● Task prompt:
After locating the line with "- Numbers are" in the data that follows, return it and every later line exactly, up to and including the line with "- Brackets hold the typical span".

● Source data:
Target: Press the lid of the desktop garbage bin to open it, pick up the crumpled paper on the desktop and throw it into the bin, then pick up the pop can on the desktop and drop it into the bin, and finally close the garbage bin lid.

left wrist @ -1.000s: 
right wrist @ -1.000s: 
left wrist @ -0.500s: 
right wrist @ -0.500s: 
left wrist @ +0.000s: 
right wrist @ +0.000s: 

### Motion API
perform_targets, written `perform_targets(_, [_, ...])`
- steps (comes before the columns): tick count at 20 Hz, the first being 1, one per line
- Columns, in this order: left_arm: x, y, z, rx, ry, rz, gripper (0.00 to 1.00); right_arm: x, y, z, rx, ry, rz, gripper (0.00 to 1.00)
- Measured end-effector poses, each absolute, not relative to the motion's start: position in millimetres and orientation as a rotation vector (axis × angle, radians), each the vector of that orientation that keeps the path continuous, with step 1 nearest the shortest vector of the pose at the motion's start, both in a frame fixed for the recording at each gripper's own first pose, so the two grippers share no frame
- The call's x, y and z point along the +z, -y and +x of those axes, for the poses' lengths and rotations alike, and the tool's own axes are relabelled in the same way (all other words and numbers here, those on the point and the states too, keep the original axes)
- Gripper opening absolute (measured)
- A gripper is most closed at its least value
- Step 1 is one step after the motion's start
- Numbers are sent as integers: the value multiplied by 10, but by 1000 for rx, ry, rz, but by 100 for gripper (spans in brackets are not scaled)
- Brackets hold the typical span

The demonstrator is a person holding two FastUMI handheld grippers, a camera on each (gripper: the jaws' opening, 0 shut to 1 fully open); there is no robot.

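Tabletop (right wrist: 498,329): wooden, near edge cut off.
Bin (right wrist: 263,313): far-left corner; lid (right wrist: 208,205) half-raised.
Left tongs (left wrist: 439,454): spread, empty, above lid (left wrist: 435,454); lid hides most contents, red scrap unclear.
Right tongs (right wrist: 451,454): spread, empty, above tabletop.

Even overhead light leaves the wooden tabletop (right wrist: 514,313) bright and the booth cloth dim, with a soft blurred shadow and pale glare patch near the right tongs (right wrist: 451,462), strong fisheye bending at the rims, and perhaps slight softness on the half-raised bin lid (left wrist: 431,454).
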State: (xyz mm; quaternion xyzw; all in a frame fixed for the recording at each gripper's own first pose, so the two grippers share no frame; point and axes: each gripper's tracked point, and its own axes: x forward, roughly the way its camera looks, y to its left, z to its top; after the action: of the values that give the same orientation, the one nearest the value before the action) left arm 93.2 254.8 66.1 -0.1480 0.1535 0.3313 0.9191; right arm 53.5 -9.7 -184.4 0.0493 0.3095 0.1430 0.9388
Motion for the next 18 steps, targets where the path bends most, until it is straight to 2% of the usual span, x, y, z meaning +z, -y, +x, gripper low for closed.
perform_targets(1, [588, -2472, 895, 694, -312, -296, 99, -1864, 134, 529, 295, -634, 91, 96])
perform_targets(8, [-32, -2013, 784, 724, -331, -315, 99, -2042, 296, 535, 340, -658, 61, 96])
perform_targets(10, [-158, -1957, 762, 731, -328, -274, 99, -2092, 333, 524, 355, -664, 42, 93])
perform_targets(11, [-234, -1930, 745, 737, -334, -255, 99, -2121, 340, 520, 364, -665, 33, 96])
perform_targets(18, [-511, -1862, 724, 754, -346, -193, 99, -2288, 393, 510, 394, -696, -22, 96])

● Exercise output:
- Numbers are sent as integers: the value multiplied by 10, but by 1000 for rx, ry, rz, but by 100 for gripper (spans in brackets are not scaled)
- Brackets hold the typical span

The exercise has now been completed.